Directory structure. For more information on the processing of the bags, refer to the ProcessedMILDataset class. This dataset expects the directory structure provided by the TRIDENT repository. The base_path argument should point to the base directory of the TRIDENT output, of the form {mag}x_{ps}px_{opx}px_overlap/. In this folder, the following folders are expected:

base_path
├──features_{feature_extractor}
|   ├── wsi1.h5
|   ├── wsi2.h5
|   └── ...
├──patches
|   ├── wsi1_patches.h5
|   ├── wsi2_patches.h5
|   └── ...
└──patch_labels (optional)
    ├── wsi1.h5
    ├── wsi2.h5
    └── ...

Adjacency matrix. If the coordinates of the patches are available, an adjacency matrix representing the spatial relationships between the patches is built. Please refer to the ProcessedMILDataset class for more information on how the adjacency matrix is built.

WSI-level labels. The labels of the WSIs can be provided in two ways: 1. As a directory containing one file per WSI, following the same structure as the features and patches folders. 2. As a CSV file containing the WSI names and their corresponding labels. In this case, the user must provide the column names for the WSI names and labels using the wsi_name_col and wsi_label_col keyword arguments, respectively.

Patch-level labels. The labels of the patches can be provided through the patch_labels_path argument.
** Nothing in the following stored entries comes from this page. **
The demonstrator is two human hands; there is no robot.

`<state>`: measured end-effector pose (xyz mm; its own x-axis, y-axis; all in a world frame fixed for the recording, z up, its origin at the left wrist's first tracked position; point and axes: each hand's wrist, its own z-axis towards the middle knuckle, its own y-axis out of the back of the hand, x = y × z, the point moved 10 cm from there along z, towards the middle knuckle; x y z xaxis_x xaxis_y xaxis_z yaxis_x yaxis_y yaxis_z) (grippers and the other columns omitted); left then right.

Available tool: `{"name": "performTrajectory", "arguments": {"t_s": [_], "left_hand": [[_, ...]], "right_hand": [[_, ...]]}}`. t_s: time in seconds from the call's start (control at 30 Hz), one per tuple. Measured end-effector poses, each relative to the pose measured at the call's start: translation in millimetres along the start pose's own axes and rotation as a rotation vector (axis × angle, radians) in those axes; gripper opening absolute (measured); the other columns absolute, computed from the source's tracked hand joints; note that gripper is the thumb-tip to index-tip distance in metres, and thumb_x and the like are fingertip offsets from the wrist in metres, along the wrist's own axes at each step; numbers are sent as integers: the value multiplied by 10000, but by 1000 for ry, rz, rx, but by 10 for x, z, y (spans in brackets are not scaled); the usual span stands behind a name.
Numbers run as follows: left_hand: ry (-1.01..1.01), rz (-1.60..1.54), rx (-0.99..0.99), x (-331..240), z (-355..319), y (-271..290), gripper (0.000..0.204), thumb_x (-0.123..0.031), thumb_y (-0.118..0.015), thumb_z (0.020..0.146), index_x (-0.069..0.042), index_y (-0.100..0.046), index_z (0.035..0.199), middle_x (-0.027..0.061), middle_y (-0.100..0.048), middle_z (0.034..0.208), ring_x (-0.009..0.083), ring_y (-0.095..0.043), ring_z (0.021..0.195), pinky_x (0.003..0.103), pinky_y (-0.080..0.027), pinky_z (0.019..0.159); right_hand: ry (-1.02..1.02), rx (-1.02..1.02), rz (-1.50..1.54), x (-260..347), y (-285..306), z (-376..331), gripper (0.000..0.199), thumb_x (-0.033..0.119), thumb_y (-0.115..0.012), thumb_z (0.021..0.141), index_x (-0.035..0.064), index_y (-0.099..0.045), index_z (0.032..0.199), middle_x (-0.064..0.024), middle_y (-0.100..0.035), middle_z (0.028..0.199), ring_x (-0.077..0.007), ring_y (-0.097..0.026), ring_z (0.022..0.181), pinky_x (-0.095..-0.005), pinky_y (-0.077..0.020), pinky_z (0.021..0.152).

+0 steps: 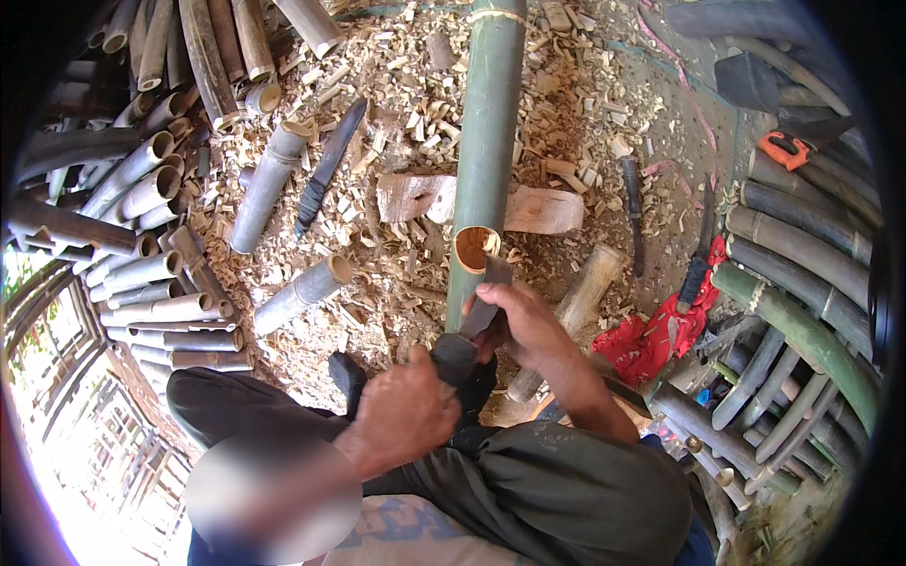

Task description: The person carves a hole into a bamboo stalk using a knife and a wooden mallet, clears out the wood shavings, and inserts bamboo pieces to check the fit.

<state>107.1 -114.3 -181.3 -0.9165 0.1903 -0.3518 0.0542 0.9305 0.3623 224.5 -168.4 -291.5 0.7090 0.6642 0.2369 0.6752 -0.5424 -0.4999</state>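
My left hand (401,410) is closed around the dark wrapped handle of a knife (483,313). Closer to the tip, my right hand (522,324) grips the broad blade from the side, thumb along it. The blade's tip touches or lies just over the rim of a cut opening in a thick green bamboo pole (488,123). Inside that opening, pale wood shows. The pole runs away from me and crosses a flat piece of wood (545,209) lying on the ground. Its near part passes below the knife and my hands, partly hidden.
Wood shavings (396,113) cover the ground. Cut bamboo pieces (274,189) and another knife (330,165) lie left. Bamboo stacks rise on both sides. At right are a slim knife (632,212), red cloth (651,340), a wooden log (587,292) and an orange-handled saw (788,149).
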Motion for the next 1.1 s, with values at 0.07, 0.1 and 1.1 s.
{"name": "performTrajectory", "arguments": {"t_s": [0.07, 0.1, 1.1], "left_hand": [[70, -173, -42, -106, 59, -261, 590, -242, -691, 846, 180, -444, 1177, 369, -671, 868, 531, -690, 870, 587, -548, 814], [90, -219, -52, -145, 101, -367, 615, -259, -704, 844, 169, -438, 1196, 373, -672, 882, 534, -689, 888, 585, -546, 828], [-593, 1075, -376, -1120, 174, 1096, 120, -178, -716, 860, -94, -682, 781, 51, -663, 746, 229, -691, 715, 379, -524, 629]], "right_hand": [[10, -34, -167, 148, 136, 40, 328, 326, -598, 959, 8, -676, 981, -111, -695, 778, -209, -663, 547, -334, -552, 429], [-31, -49, -231, 122, 246, 54, 352, 360, -607, 949, 16, -684, 946, -104, -694, 778, -187, -651, 581, -331, -536, 499], [285, 556, 987, 136, -664, 341, 315, 253, -565, 1068, 22, -591, 1282, -137, -657, 1271, -248, -677, 1096, -416, -590, 928]]}}
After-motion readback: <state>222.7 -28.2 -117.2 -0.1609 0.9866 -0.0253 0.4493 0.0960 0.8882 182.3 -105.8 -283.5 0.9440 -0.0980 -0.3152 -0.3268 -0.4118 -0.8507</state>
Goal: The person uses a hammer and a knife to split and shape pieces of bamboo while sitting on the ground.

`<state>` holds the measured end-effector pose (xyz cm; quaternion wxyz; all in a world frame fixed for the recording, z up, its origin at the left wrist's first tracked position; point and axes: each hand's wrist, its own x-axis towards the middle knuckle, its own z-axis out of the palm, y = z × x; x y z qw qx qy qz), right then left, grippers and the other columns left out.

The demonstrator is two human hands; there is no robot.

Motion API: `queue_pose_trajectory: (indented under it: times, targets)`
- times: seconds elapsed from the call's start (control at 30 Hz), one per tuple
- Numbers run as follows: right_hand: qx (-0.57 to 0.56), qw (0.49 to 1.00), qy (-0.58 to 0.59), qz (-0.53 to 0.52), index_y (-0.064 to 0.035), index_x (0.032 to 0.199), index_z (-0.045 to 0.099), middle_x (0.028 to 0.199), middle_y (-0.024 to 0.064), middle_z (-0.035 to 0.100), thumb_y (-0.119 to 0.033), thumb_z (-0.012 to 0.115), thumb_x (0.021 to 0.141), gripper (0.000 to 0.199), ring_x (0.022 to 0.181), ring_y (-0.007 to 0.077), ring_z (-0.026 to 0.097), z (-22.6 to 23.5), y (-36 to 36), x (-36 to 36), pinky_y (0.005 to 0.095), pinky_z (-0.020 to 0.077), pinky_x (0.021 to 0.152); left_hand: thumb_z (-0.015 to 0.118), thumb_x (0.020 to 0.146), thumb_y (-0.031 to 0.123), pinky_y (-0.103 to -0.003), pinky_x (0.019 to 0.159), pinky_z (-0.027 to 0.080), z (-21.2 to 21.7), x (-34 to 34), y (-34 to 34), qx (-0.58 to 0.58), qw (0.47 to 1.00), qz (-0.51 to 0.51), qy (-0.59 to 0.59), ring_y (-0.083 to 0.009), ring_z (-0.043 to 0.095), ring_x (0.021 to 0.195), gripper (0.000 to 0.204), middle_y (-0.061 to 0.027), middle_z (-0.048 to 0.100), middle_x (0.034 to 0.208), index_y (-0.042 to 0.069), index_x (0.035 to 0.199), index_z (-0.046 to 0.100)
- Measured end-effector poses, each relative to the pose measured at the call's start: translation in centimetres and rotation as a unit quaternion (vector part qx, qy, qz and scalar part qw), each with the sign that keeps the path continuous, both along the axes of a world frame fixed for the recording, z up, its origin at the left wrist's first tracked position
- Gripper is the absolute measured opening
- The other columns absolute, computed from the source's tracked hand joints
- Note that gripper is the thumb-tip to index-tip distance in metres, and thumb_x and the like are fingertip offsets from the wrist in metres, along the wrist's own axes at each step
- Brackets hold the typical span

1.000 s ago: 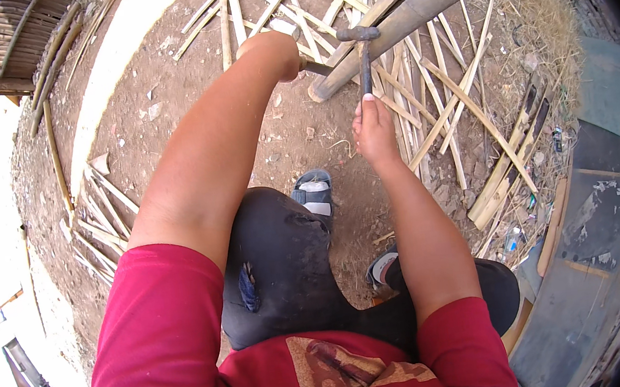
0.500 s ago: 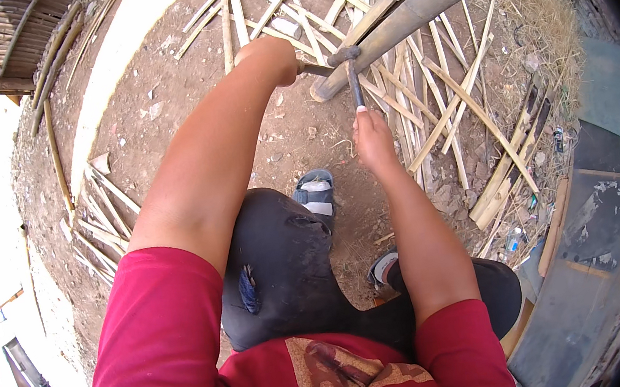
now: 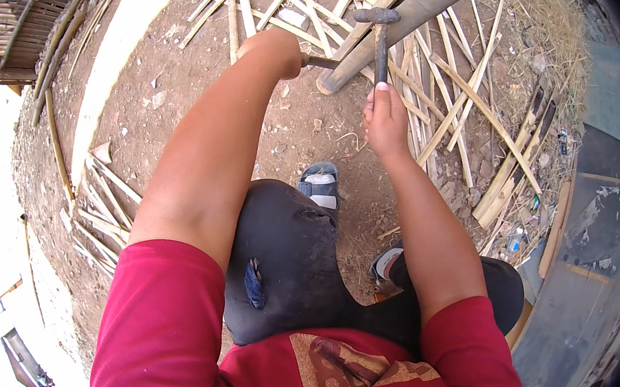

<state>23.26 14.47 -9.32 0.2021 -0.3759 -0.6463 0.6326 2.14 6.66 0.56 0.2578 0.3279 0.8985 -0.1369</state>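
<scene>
My left hand (image 3: 275, 52) is closed round the handle of a dark-bladed knife (image 3: 322, 62). Its blade reaches right to the near end of a thick bamboo pole (image 3: 413, 25), at a split running along the pole; the tip is hidden there. In my right hand (image 3: 386, 120) is a hammer (image 3: 380, 40), gripped by its dark handle with the thumb along it. The hammer's metal head shows in front of the pole, right of the blade; whether it touches the pole I cannot tell.
Split bamboo strips (image 3: 460, 100) lie crisscrossed on the dirt ground beneath and beyond the pole. Another heap of strips (image 3: 109, 209) lies at the left. Dark panels (image 3: 595, 214) and dry straw (image 3: 548, 36) line the right side. My sandalled foot (image 3: 320, 183) stands below the pole's end.
The hammer and my right hand have moved up and to the right, away from the knife blade. My left hand stays on the knife, with only a slight shift of the whole view.
</scene>
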Motion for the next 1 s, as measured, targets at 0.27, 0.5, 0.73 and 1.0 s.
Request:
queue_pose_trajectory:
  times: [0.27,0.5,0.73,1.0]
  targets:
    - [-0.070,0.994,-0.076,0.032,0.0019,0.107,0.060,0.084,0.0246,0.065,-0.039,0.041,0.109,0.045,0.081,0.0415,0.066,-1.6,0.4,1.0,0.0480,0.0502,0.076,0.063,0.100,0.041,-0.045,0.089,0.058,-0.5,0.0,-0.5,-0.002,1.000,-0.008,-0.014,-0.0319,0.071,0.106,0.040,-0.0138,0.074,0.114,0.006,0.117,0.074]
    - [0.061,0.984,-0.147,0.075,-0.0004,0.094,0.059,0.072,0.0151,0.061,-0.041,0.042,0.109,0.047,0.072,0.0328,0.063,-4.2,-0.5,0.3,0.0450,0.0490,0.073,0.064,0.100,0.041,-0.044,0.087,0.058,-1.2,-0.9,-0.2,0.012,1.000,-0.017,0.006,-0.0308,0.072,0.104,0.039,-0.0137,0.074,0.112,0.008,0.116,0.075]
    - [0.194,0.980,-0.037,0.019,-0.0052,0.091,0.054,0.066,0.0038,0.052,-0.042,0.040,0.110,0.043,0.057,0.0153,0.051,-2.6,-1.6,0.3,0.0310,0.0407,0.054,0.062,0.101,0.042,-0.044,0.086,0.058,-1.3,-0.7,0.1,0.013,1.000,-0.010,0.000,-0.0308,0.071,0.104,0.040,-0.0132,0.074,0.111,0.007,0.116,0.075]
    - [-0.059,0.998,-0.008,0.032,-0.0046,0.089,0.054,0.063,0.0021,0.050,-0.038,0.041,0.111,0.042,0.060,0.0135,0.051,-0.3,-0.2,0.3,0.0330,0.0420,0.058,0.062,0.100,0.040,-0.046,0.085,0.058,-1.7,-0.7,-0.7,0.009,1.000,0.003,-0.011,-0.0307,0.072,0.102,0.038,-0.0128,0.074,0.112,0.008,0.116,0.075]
This should be a directory containing one '.h5' file per WSI. This file should have "patch_labels" as a key, which should contain an array with the labels of the patches. The order of the patch labels should be the same as the order of the features and coordinates of the patches.

__init__(base_path, labels_path, feature_extractor, patch_labels_path=None, wsi_names=None, bag_keys=['X', 'Y', 'y_inst', 'adj', 'coords'], patch_size=512, dist_thr=None, adj_with_dist=False, norm_adj=True, load_at_init=True, wsi_name_col=None, wsi_label_col=None)

Class constructor.

Parameters:

  • base_path (str) –

    Path to the base directory containing the TRIDENT folders.

  • labels_path (str) –

    Path to the directory or CSV file containing the labels of the WSIs.

  • feature_extractor (str) –

    Feature extractor used to extract the features. This will determine the features folder name.

  • patch_labels_path (str, default: None ) –

    Path to the directory containing the labels of the patches.

  • wsi_names (list, default: None ) –

    List of the names of the WSIs to load. If None, all the WSIs in the features_path directory are loaded.

  • bag_keys (list, default: ['X', 'Y', 'y_inst', 'adj', 'coords'] ) –

    List of keys to use for the bags. Must be in ['X', 'Y', 'y_inst', 'coords'].

  • patch_size (int, default: 512 ) –

    Size of the patches.

  • dist_thr (float, default: None ) –

    Distance threshold for building the adjacency matrix. If None, it is set to sqrt(2) * patch_size.

  • adj_with_dist (bool, default: False ) –

    If True, the adjacency matrix is built using the Euclidean distance between the patches features. If False, the adjacency matrix is binary.

  • norm_adj (bool, default: True ) –

    If True, normalize the adjacency matrix.

  • load_at_init (bool, default: True ) –

    If True, load the bags at initialization. If False, load the bags on demand.

  • wsi_name_col (str, default: None ) –

    Name of the column containing the WSI names in the CSV file provided in labels_path. Only used if labels_path is a CSV file.

  • wsi_label_col (str, default: None ) –

    Name of the column containing the WSI labels in the CSV file provided in labels_path. Only used if labels_path is a CSV file.

__getitem__(index)

Parameters:

  • index (int) –

    Index of the bag to retrieve.

Returns:

  • bag_dict ( TensorDict ) –

    Dictionary containing the keys defined in bag_keys and their corresponding values.

    • X: Features of the bag, of shape (bag_size, ...).
    • Y: Label of the bag.
    • y_inst: Instance labels of the bag, of shape (bag_size, ...).
    • adj: Adjacency matrix of the bag. It is a sparse COO tensor of shape (bag_size, bag_size). If norm_adj=True, the adjacency matrix is normalized.
    • coords: Coordinates of the bag, of shape (bag_size, coords_dim).